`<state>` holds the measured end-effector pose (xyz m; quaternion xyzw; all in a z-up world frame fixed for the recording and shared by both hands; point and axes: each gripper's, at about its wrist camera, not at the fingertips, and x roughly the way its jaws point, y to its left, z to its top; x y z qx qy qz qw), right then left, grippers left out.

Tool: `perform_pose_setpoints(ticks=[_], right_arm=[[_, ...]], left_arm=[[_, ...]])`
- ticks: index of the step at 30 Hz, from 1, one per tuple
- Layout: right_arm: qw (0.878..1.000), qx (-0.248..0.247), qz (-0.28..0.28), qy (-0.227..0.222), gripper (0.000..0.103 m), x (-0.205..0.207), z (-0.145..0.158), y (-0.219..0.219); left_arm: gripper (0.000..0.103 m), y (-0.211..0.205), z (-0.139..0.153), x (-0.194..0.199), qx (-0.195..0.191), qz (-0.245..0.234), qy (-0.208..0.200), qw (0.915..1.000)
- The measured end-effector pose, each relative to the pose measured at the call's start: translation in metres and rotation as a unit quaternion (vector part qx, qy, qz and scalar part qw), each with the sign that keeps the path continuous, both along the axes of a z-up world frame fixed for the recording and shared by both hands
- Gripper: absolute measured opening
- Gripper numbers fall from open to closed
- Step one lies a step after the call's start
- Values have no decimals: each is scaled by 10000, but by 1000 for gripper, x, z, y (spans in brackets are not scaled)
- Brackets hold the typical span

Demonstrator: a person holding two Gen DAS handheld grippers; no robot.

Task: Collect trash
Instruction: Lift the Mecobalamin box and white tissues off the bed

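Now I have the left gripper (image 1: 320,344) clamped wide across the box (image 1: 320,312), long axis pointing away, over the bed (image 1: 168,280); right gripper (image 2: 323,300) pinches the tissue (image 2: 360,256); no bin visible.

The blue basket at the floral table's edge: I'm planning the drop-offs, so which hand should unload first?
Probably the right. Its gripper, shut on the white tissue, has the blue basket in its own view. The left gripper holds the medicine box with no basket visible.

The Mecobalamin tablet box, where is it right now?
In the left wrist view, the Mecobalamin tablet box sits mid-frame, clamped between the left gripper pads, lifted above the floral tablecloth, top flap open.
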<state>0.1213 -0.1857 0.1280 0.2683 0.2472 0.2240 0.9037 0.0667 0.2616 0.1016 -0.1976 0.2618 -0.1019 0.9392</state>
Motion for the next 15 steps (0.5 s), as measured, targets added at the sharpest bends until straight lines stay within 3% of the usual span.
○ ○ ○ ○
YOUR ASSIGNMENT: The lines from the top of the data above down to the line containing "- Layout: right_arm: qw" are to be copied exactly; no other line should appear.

THE ANSWER:
`<state>` holds the measured end-effector pose (xyz m; quaternion xyzw; all in a z-up world frame fixed for the recording and shared by both hands; point and axes: each gripper's, at about its wrist camera, not at the fingertips, and x roughly the way its jaws point, y to its left, z to its top; x y z qx qy qz qw), right then left, grippers left out.

Tool: `perform_pose_setpoints(ticks=[_], right_arm=[[_, ...]], left_arm=[[_, ...]])`
- ticks: index of the step at 30 Hz, from 1, one per tuple
- Layout: right_arm: qw (0.878..1.000), qx (-0.248..0.247), qz (-0.28..0.28), qy (-0.227..0.222), gripper (0.000..0.103 m), x (-0.205..0.207), z (-0.145..0.158), y (-0.219..0.219); left_arm: gripper (0.000..0.103 m), y (-0.211..0.205), z (-0.139..0.153), x (-0.194..0.199), qx (-0.195..0.191), qz (-0.245..0.234), qy (-0.208..0.200), qw (0.915..1.000)

There is no more to add to the answer.